There's a reason a lot of authors have put their older works up on Kindle, Nook, and other e reader platforms. It's called Payday. You see, Amazon and Barnes and Noble pay on a monthly basis. Okay, they're paying you for what you sold two months ago, but the point is you're getting a check (or in my case, a direct deposit) every month. (Smashwords pays every three months.)
Believe it or not, I use that money to live on. And why is that? Because the publisher for my mass market paperback books (think the Booktown and Victoria Square Mysteries) only pays me twice a year. Yes, you heard that right. I get paid sometime in April and sometime in October. And so does everyone else with traditionally published books.
It's hard to budget when you have no idea when you're going to get paid for your work -- or how much you will make. Because I'm very numbers oriented, I keep track of my Kindle and Nook sales so I can budget ahead. This month we've got our healthcare insurance premium. It will take my entire month's pay to cover that one bill. Meanwhile, we'll be eating a lot of Macaroni & Cheese during the next couple of weeks.
On Friday, I got a royalty check for the audio edition of Murder On The Mind, my first Jeff Resnick mystery. A whopping $11.57. Still, I'm grateful for it. (I'd be a lot MORE grateful if people would discover this edition of the book. Then maybe they'd buy the rights to the other books in the series and I could have a cavity filled once in a while.)

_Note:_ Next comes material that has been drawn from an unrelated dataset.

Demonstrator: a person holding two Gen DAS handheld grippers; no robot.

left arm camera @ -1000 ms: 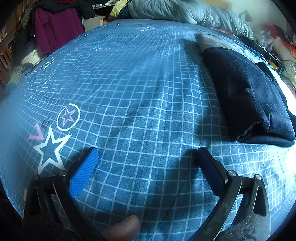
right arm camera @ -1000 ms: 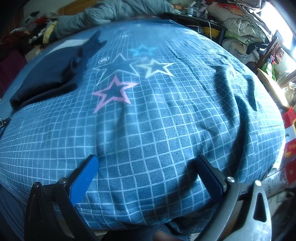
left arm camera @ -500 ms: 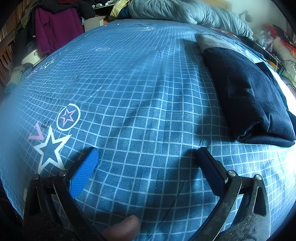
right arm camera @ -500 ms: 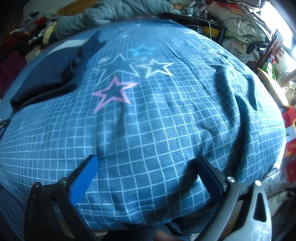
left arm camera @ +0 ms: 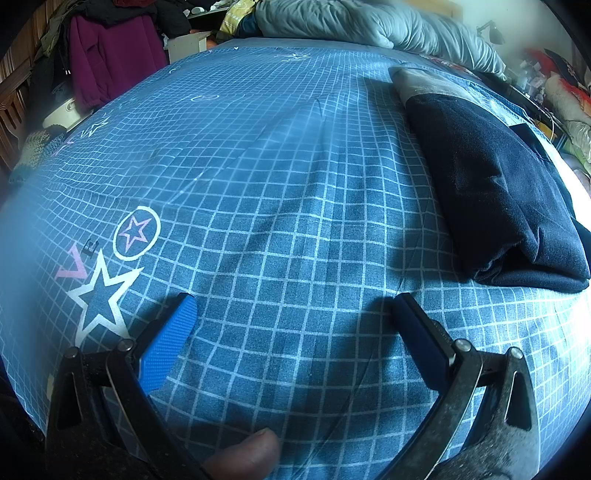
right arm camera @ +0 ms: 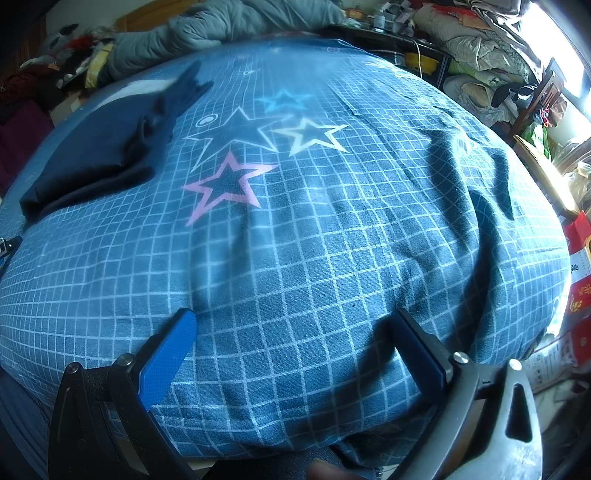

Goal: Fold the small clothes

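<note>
A folded dark navy garment [left arm camera: 491,184] lies on the blue checked bedspread [left arm camera: 280,177], at the right of the left wrist view. It also shows in the right wrist view [right arm camera: 99,155] at the far left. My left gripper [left arm camera: 293,306] is open and empty, low over the bedspread, to the left of and nearer than the garment. My right gripper [right arm camera: 291,321] is open and empty over the bedspread near the bed's front edge, well to the right of the garment.
A grey quilt [left arm camera: 369,26] is bunched at the head of the bed. A purple garment [left arm camera: 110,66] hangs at the left. Piled clothes and a chair [right arm camera: 517,85] stand beyond the bed's right side. Red boxes [right arm camera: 576,280] sit by the right edge.
</note>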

In two weeks, I have to pay my estimated taxes. Holy smoke! If my biannual check doesn't come in time, where is that money going to come from? Kitchen refit? On hold indefinitely. Why? Being an author, I have to pay estimated taxes every three months. Plus, in September, I have to pay the town school taxes (that same month we have to pay for healthcare AGAIN. I have to pay county taxes in January--right after the December *%#@ health care premium). It's never ending. And you know I'll be praying to see that check arrive in the mail--SOMETIME before April 15th--praying it will cover the June and September estimated taxes, too.
It's not likely the big publishing houses will ever pay their authors on a more timely basis. So in between we either live in luxury (for usually one month of the year--October for me) or like paupers (for the other 11 months). So if you thought that all authors are raking in the dough like Stephen King, Nora Roberts, or Janet Evanovich, think again.
BTW, anybody got tips for budgeting?